Plaintiff Ron Huber of Penobscot Bay Watch, was disappointed but not surprised by the court's verdict. 

"I knew that the state's failure to attract a port wannabee would influence their decision," Huber said, "but had hoped the Law Court would examine the constitutionality of  Public Law Chapter 277 "An Act Regarding the Management and Use of Sears Island,"  This is the law that gives the Legislature's Transportation Committee veto power over all Sears Island management decisions.  I still strongly  believe it violates the Maine Constitution's Article 3: "Distribution of powers".
"Over the  years" said Huber, who filed his lawsuit as a private citizen, "the state has unsuccessfully sought applicants for one after another ecologically short-sighted schemes.  This latest plan for a container port on Sears Island would convert one of midcoast Maine's top inshore fish nursery shoals (map) for atlantic cod and a wide variety of fishes and shellfishes that inhabit these irreplaceable sunlit shallows, full of eelgrass-rich shoals and intertidal kelp beds west of Sears Island,  into a dredged-out, ecologically  low quality container port harbor," he said.
  Sierra Club's otherwise exemplary history of defending Sears Island has been tarnished by the present day Maine Sierra Club chapter. The chapter leadership, without polling its members, joined with the Baldacci administration in a Joint Use committee  and in , the face of much criticism  in 2009 joined with Maine Coastal Heritage Trust in  accepting a compromise that  surrenders part of Sears Island to port development, provided the rest of the island is kept free of development.  That compromise triggered Huber's lawsuit.

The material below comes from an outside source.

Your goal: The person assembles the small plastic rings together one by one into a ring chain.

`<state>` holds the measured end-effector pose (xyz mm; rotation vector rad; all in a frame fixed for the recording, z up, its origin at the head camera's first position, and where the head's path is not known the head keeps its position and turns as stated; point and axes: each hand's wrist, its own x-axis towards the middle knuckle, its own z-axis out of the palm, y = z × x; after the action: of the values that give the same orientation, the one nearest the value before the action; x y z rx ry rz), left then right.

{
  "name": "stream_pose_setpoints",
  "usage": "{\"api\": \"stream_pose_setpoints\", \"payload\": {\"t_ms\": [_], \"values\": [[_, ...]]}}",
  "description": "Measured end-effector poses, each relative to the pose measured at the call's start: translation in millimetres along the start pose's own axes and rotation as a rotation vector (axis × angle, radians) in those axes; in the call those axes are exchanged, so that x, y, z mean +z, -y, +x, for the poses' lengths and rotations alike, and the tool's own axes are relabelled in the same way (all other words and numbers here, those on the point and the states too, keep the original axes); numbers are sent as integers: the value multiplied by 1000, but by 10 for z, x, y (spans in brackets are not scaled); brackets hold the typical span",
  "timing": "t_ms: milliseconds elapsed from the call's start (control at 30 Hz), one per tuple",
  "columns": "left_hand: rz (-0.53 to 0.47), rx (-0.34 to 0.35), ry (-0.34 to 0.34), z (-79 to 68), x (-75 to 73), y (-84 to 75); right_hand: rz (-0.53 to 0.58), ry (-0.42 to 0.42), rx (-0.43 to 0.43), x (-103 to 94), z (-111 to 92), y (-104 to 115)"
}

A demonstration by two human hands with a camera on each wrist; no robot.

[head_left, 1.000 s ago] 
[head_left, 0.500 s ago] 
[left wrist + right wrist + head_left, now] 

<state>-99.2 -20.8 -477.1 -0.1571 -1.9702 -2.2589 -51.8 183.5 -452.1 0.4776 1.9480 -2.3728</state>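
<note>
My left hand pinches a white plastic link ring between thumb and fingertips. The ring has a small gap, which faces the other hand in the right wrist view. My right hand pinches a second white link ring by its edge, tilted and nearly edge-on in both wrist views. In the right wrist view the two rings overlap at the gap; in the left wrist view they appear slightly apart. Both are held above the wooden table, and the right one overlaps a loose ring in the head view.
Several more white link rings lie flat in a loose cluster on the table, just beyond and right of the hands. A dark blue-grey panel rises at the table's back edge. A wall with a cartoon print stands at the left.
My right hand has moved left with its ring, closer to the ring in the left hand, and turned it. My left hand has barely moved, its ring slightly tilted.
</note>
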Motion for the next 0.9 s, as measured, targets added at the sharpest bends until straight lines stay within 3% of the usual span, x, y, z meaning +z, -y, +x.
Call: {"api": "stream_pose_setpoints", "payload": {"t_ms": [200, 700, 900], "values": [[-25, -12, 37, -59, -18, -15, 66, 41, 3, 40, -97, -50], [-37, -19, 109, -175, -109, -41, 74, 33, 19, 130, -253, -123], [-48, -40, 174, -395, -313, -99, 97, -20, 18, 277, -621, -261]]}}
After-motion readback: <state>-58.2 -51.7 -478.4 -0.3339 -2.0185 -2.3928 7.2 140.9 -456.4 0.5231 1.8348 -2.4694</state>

"I've got news for  Sierra Club and for Maine DOT: you can't replace nursery  shoals at the mouth of Penobscot River with anything but more shoals at the mouth of Penobscot River." Huber said. "An industrial port on-island  would be as bad for Penobscot Bay's cod and other saltwater fishes as building a new dam below Bangor would be for salmon, sturgeon and other diadromous fishes that rely on nursery habitats upriver. "

Maine's Supreme Judicial Court  found it could no more get a grip on the ecologically and constitutionally sticky issues raised by  the case than the Knox County Superior Court could, he said.

Huber, who was part of the successful fight to thwart Angus King's port plan for the island  said that the ruling leaves the door open for he or other plaintiffs to file a fresh case if Maine DOT does get an applicant to build a port on Sears Island. 

"I have a message for Maine DOT" he said:  "Go ahead....Make My Day."